━━━ Source data
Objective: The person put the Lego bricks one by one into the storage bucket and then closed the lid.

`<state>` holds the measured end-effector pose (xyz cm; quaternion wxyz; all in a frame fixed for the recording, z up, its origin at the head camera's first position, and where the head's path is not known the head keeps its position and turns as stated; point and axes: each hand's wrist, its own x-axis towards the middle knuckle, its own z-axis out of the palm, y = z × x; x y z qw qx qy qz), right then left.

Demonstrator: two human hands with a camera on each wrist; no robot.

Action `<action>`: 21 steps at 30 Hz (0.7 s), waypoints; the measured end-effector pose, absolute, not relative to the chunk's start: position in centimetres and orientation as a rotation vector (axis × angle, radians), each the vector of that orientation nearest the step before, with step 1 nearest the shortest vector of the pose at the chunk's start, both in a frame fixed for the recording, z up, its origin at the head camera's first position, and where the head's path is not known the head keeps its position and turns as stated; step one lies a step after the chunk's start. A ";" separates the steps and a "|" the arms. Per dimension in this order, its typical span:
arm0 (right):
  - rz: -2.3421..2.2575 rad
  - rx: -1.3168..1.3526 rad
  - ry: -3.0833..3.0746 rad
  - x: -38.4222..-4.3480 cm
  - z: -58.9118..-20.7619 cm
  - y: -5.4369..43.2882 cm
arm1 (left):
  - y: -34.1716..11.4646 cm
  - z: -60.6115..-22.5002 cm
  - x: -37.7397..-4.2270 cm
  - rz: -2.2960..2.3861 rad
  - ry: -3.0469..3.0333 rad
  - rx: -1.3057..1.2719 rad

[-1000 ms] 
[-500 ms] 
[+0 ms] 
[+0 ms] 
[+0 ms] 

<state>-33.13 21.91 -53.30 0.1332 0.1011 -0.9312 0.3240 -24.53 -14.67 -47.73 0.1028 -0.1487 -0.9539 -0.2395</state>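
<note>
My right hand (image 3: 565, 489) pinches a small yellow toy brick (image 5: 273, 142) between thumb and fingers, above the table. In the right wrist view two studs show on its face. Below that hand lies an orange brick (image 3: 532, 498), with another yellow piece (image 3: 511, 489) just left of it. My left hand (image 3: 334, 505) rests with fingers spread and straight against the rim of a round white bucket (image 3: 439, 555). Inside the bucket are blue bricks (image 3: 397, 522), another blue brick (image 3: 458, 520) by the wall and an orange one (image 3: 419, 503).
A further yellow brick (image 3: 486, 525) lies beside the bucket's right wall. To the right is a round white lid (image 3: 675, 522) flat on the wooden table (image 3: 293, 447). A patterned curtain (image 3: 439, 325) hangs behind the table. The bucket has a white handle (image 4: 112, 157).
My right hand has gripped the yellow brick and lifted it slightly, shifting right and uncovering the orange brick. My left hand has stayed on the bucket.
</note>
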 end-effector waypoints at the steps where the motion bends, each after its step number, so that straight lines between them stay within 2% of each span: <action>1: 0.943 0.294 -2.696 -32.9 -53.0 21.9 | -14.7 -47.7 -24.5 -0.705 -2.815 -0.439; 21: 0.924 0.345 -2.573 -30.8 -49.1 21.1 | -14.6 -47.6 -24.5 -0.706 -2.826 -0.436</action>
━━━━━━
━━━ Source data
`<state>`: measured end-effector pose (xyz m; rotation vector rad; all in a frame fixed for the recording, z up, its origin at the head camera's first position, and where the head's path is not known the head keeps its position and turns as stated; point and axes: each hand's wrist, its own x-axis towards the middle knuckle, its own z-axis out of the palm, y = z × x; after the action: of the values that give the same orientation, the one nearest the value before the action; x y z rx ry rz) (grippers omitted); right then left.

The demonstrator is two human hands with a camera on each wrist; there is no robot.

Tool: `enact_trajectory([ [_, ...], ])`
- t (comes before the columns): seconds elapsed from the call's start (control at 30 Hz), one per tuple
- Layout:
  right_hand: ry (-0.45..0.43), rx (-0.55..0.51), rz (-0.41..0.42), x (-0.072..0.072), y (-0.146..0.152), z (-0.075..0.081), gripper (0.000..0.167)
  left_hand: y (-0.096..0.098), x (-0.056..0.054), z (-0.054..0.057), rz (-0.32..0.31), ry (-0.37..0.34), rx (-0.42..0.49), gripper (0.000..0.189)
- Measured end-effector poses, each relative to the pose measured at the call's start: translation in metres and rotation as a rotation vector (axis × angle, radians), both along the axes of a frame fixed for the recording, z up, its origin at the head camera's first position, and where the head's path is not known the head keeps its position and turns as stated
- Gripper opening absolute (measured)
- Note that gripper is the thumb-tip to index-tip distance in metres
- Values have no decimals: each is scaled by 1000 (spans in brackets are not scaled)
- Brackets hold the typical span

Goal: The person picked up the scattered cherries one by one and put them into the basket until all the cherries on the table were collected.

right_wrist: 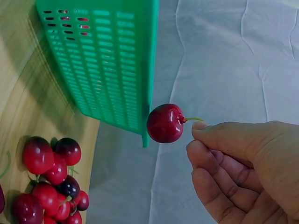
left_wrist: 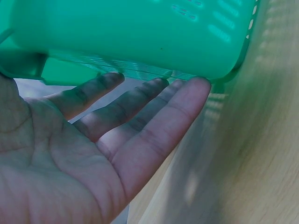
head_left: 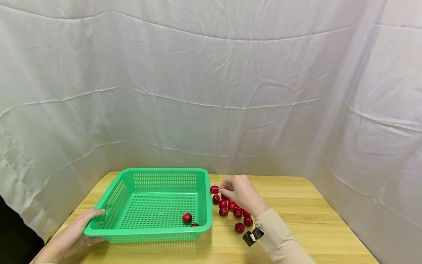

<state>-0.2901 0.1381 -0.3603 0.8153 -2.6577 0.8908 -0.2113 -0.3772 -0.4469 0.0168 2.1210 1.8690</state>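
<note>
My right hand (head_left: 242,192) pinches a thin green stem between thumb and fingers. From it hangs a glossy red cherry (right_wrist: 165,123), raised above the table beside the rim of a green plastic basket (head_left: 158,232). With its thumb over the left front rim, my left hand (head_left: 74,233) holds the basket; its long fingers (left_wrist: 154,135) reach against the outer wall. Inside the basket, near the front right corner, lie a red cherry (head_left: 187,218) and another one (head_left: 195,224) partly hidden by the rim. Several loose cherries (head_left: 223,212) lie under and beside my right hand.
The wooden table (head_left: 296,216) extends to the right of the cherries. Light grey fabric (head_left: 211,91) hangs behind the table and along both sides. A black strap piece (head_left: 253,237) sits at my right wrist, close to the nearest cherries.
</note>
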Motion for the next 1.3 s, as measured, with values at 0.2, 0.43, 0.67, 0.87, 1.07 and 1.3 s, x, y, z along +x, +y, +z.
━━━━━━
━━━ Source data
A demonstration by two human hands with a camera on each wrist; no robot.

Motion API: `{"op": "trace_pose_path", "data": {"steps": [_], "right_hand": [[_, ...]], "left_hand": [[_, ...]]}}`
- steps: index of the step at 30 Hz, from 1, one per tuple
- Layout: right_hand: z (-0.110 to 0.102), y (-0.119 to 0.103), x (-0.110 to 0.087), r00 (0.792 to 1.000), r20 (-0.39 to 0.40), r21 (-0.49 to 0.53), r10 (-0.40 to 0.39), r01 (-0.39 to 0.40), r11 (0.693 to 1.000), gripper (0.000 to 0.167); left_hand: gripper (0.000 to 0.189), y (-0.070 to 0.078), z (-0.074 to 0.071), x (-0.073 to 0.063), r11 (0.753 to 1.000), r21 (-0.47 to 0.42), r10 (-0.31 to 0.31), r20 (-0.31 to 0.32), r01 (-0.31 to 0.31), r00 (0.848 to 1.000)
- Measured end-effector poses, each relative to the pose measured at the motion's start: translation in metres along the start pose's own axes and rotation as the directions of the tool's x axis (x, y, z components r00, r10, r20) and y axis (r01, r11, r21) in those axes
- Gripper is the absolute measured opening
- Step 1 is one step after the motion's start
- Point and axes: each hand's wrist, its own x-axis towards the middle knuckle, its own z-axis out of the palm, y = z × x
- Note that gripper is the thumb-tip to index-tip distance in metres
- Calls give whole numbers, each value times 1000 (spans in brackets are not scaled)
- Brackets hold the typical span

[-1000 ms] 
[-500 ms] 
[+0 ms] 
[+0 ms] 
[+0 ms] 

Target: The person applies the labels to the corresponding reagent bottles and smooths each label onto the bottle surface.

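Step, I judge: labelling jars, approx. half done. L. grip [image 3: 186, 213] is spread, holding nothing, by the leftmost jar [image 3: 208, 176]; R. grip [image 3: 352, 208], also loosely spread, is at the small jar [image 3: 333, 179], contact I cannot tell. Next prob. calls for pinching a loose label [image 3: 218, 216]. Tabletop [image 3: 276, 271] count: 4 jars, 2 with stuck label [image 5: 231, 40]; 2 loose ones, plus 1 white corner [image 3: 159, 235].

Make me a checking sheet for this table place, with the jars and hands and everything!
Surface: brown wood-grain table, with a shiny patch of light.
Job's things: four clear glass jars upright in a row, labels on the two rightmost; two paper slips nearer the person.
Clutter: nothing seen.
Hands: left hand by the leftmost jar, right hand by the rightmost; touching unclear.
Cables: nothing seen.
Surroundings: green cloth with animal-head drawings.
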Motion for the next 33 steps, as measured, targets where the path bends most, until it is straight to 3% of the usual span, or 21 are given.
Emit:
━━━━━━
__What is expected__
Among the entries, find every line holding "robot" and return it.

__Problem solution__
Demonstrator: two human hands with a camera on each wrist; no robot.
The demonstrator is two human hands with a camera on each wrist; there is no robot.
A demonstration by two human hands with a camera on each wrist; no robot.

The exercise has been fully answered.